All the data should be printed again exactly as written.

════════════════════

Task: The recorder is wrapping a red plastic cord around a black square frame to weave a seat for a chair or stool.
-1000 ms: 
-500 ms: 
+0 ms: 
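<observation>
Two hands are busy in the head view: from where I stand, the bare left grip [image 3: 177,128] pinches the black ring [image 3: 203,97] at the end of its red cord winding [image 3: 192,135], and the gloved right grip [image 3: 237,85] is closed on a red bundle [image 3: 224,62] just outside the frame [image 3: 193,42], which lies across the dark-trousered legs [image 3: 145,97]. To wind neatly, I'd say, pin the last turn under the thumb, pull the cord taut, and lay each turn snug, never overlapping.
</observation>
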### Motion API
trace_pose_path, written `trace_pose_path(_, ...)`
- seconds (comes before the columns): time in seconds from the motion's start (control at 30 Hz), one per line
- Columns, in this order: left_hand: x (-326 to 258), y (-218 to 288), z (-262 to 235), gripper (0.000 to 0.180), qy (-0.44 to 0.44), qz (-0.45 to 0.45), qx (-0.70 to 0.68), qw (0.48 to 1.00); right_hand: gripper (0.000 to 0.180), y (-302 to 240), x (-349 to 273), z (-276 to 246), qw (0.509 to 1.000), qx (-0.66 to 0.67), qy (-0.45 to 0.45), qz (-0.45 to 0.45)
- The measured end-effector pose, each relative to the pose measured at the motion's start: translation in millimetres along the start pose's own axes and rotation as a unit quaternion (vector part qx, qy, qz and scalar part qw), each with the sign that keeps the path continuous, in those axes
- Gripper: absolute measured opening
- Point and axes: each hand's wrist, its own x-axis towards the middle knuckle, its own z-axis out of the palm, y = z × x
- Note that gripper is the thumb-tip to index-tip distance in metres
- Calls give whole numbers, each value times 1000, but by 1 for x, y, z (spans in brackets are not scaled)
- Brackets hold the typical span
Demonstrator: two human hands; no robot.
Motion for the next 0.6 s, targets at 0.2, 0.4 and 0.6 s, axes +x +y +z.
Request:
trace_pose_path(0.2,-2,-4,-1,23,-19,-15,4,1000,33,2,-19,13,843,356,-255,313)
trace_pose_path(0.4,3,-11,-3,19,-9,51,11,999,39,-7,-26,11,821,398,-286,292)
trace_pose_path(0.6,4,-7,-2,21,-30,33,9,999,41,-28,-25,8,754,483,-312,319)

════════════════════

◆ Written answer:
Task: The recorder is wrapping a red plastic cord around a black square frame to weave a seat for a chair or stool.
-1000 ms: 
-500 ms: 
+0 ms: 
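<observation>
Two hands are busy in the head view: from where I stand, the bare left grip [image 3: 177,128] pinches the black ring [image 3: 203,97] at the end of its red cord winding [image 3: 192,135], and the gloved right grip [image 3: 237,85] is closed on a red bundle [image 3: 224,62] just outside the frame [image 3: 193,42], which lies across the dark-trousered legs [image 3: 145,97]. To wind neatly, I'd say, pin the last turn under the thumb, pull the cord taut, and lay each turn snug, never overlapping.
</observation>
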### Motion API
trace_pose_path, written `trace_pose_path(_, ...)`
- seconds (comes before the columns): time in seconds from the motion's start (control at 30 Hz), one per line
- Columns, in this order: left_hand: x (-326 to 258), y (-218 to 288), z (-262 to 235), gripper (0.000 to 0.180), qy (-0.44 to 0.44), qz (-0.45 to 0.45), qx (-0.70 to 0.68), qw (0.48 to 1.00); right_hand: gripper (0.000 to 0.180), y (-302 to 240), x (-349 to 273), z (-276 to 246), qw (0.509 to 1.000), qx (-0.66 to 0.67), qy (-0.45 to 0.45), qz (-0.45 to 0.45)
- The measured end-effector pose, each relative to the pose measured at the motion's start: translation in millimetres along the start pose's own axes and rotation as a unit quaternion (vector part qx, qy, qz and scalar part qw), each with the sign that keeps the path continuous, in those axes
- Gripper: absolute measured opening
- Point and axes: each hand's wrist, its own x-axis towards the middle knuckle, its own z-axis out of the palm, y = z × x
- Note that gripper is the thumb-tip to index-tip distance in metres
- Calls give whole numbers, each value times 1000, but by 1 for x, y, z (spans in brackets are not scaled)
- Brackets hold the typical span
Demonstrator: two human hands; no robot.
Motion for the next 0.6 s, targets at 0.2, 0.4 and 0.6 s, axes +x +y +z.
Request:
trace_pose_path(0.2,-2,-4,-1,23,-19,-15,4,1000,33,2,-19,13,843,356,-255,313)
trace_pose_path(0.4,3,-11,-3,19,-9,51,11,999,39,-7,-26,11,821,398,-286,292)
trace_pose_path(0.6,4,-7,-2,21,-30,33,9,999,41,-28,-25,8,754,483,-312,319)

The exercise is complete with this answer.